Ainda bem que o apelido não pegou.


Mestre e amigo

Com o tempo fui conhecendo Silvino Lopes mais de perto. Quanto ele me ensinou! Como se identificou comigo! E foi graças a ele que comecei a escrever no jornal. Lembro-me da minha primeira crônica, que saiu na secção de Registro Social e que se intitulava Rua Triste.

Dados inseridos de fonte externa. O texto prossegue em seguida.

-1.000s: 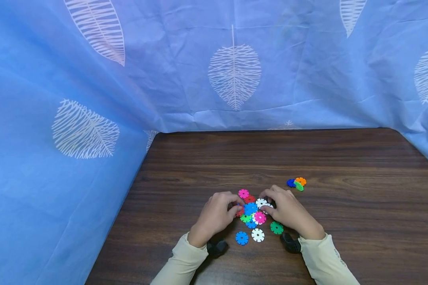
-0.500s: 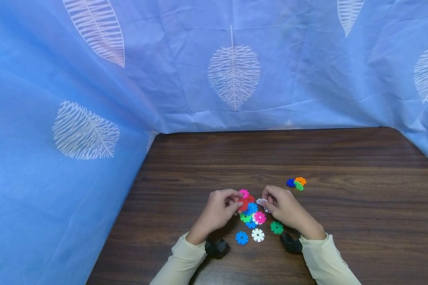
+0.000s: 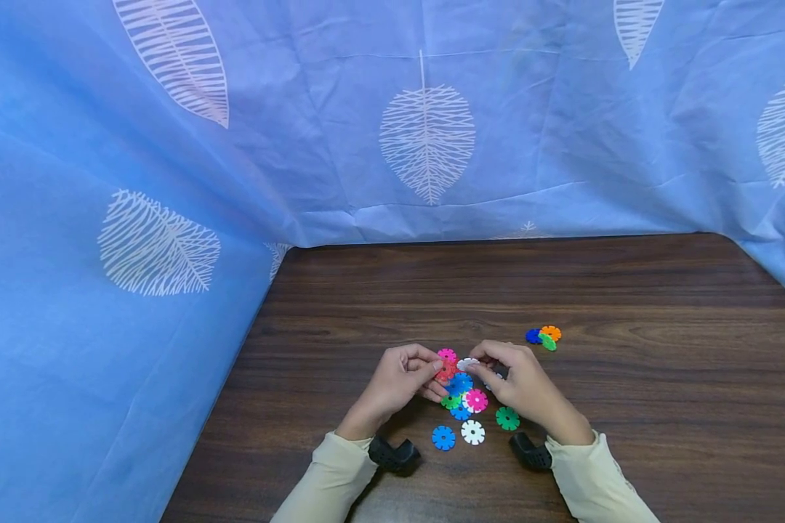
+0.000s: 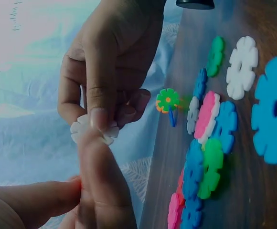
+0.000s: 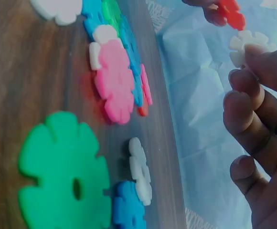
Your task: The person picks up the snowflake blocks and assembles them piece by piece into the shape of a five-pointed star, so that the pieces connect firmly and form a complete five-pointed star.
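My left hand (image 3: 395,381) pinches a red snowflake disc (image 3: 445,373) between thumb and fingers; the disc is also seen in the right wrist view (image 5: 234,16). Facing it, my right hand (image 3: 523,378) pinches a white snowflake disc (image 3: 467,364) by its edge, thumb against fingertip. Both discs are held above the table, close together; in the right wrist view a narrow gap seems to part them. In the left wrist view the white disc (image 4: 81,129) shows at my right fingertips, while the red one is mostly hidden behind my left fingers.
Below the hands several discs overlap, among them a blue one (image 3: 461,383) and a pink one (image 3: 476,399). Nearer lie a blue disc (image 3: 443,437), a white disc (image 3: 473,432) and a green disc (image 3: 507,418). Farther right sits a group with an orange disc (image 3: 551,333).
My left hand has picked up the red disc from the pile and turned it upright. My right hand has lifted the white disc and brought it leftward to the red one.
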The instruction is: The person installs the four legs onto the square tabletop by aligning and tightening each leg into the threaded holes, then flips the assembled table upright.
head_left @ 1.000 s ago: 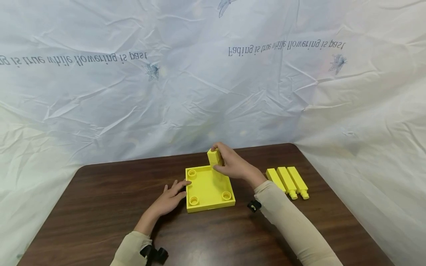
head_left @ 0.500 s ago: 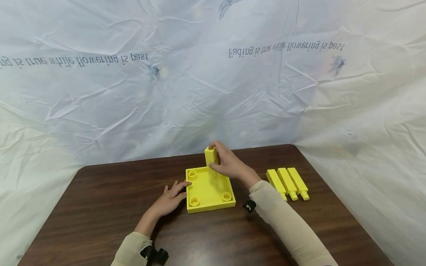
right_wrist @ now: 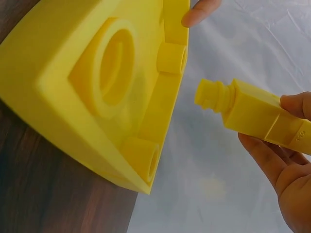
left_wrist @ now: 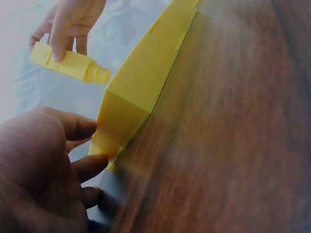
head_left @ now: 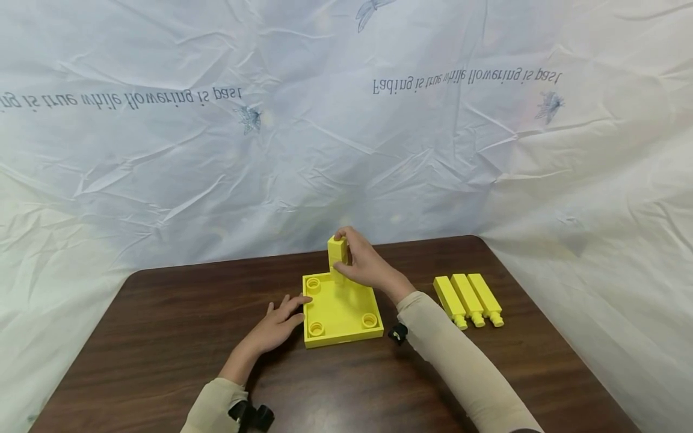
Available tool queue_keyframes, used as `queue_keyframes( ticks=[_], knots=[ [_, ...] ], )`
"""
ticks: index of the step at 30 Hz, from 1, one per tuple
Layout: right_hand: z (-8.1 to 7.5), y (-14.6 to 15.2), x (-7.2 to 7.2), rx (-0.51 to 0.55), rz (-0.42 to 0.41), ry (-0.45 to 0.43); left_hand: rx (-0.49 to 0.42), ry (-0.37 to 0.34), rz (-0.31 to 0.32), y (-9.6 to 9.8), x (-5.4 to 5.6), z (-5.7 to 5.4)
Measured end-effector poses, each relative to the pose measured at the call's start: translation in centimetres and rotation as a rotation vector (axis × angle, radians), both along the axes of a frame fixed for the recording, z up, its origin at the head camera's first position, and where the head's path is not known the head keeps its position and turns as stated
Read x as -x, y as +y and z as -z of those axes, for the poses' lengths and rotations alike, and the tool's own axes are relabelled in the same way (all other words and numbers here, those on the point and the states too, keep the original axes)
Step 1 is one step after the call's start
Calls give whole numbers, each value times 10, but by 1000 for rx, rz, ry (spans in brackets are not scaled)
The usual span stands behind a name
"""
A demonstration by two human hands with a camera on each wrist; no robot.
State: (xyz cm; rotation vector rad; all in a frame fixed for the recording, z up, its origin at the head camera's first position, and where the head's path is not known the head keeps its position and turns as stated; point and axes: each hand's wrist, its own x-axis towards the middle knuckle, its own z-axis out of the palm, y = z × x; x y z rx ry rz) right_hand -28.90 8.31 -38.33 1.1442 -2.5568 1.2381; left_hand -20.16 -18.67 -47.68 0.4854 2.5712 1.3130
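A shallow square yellow panel [head_left: 341,308] lies on the table with its raised rim and round threaded sockets [right_wrist: 118,68] facing up. My right hand [head_left: 370,266] grips a square yellow leg [head_left: 335,255] between thumb and fingers, its threaded end [right_wrist: 214,95] pointing down. The leg hangs over the panel's far side, and a gap separates it from the sockets in the right wrist view. At the panel's left side, my left hand [head_left: 274,328] touches the rim with relaxed fingers [left_wrist: 92,167]. The right hand hides the panel's far right corner in the head view.
To the right, three matching yellow legs [head_left: 468,299] lie side by side on the dark wooden table [head_left: 178,319], threaded ends toward me. A wrinkled pale sheet with printed lettering [head_left: 325,150] hangs behind the table's far edge and along its sides.
My right hand has carried the leg left and slightly up over the panel, toward its far left corner. The left hand and the panel have stayed in place.
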Motion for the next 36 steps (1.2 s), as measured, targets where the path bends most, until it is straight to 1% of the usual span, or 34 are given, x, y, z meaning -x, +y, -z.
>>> queue_keyframes(
  ticks=[4, 11, 23, 32, 36],
  knots=[
    [1, -4, 2, 10, 11, -15, -1, 3, 8, -1, 0, 1],
    [4, -12, 5, 4, 1, 22, -4, -1, 10, -2, 1, 1],
    [8, -24, 9, 33, -8, 22, 0, -3, 1, 0, 1, -1],
    [15, -33, 15, 54, 20, 36, 8, 3, 10, -1, 2, -1],
    [17, -39, 15, 62, 21, 28, 8, -8, 13, -1, 1, -1]
  ],
)
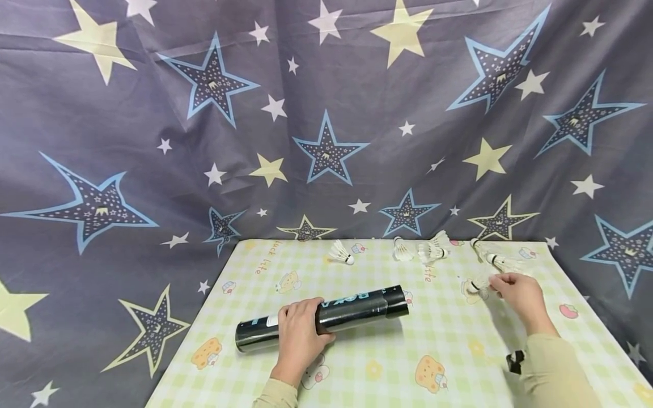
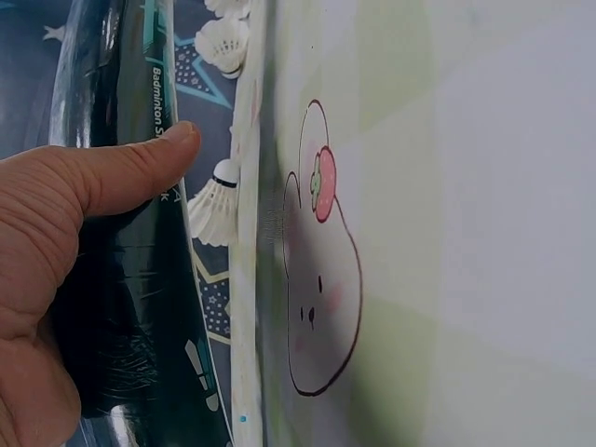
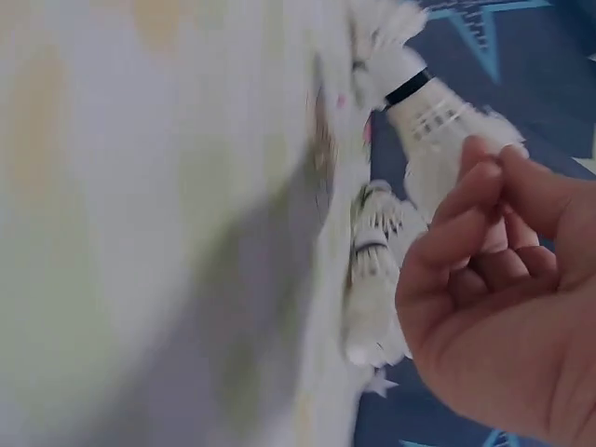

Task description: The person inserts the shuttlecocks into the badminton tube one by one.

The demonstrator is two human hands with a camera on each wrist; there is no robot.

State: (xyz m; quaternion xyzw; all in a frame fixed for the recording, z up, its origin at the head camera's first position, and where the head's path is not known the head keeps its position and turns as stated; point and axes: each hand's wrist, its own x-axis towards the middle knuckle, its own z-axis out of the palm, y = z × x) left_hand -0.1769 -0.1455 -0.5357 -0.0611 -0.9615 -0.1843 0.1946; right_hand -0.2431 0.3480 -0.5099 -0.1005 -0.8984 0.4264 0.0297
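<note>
My left hand [image 1: 301, 335] grips a long black badminton shuttlecock tube [image 1: 352, 313] around its middle, with the tube slanting a little up toward the right. In the left wrist view the thumb lies across the tube [image 2: 130, 307]. At the right, my right hand [image 1: 522, 297] pinches a white feather shuttlecock [image 3: 433, 126] by its feather end between thumb and forefinger. This shuttlecock's cork, with a dark band, points away from the fingers, to the left in the head view. It is held above the table, near two lying shuttlecocks [image 1: 505, 263].
Along the table's back edge lie more shuttlecocks: a single one [image 1: 340, 253] left of centre and a cluster [image 1: 432, 249] right of it. A green checked cloth [image 1: 388, 385] covers the table. Behind hangs a dark star-patterned curtain [image 1: 255, 221]. A small black object [image 1: 515, 361] sits beside the right sleeve.
</note>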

Referia-me à Rua Nova, hoje General Osório, onde passei grande parte de minha infância. Silvino Lopes tornou-se meu amigo e mestre.
Fonte: PB Criativa
Muitas vezes tomamos café juntos lá no Ponto de Cem Réis, lugar de sua preferência e fonte de muitos assuntos para a sua crônica diária.

Aliás – abrindo aqui um parêntese – A União teria prestado uma Grande homenagem àquele escritor se houvesse reunido em livro as suas crônicas, que tão bem retrataram o cotidiano da nossa cidade. Fica a sugestão ao diretor-presidente Itamar com vistas às comemorações do seu centenário d’A União, em 1993.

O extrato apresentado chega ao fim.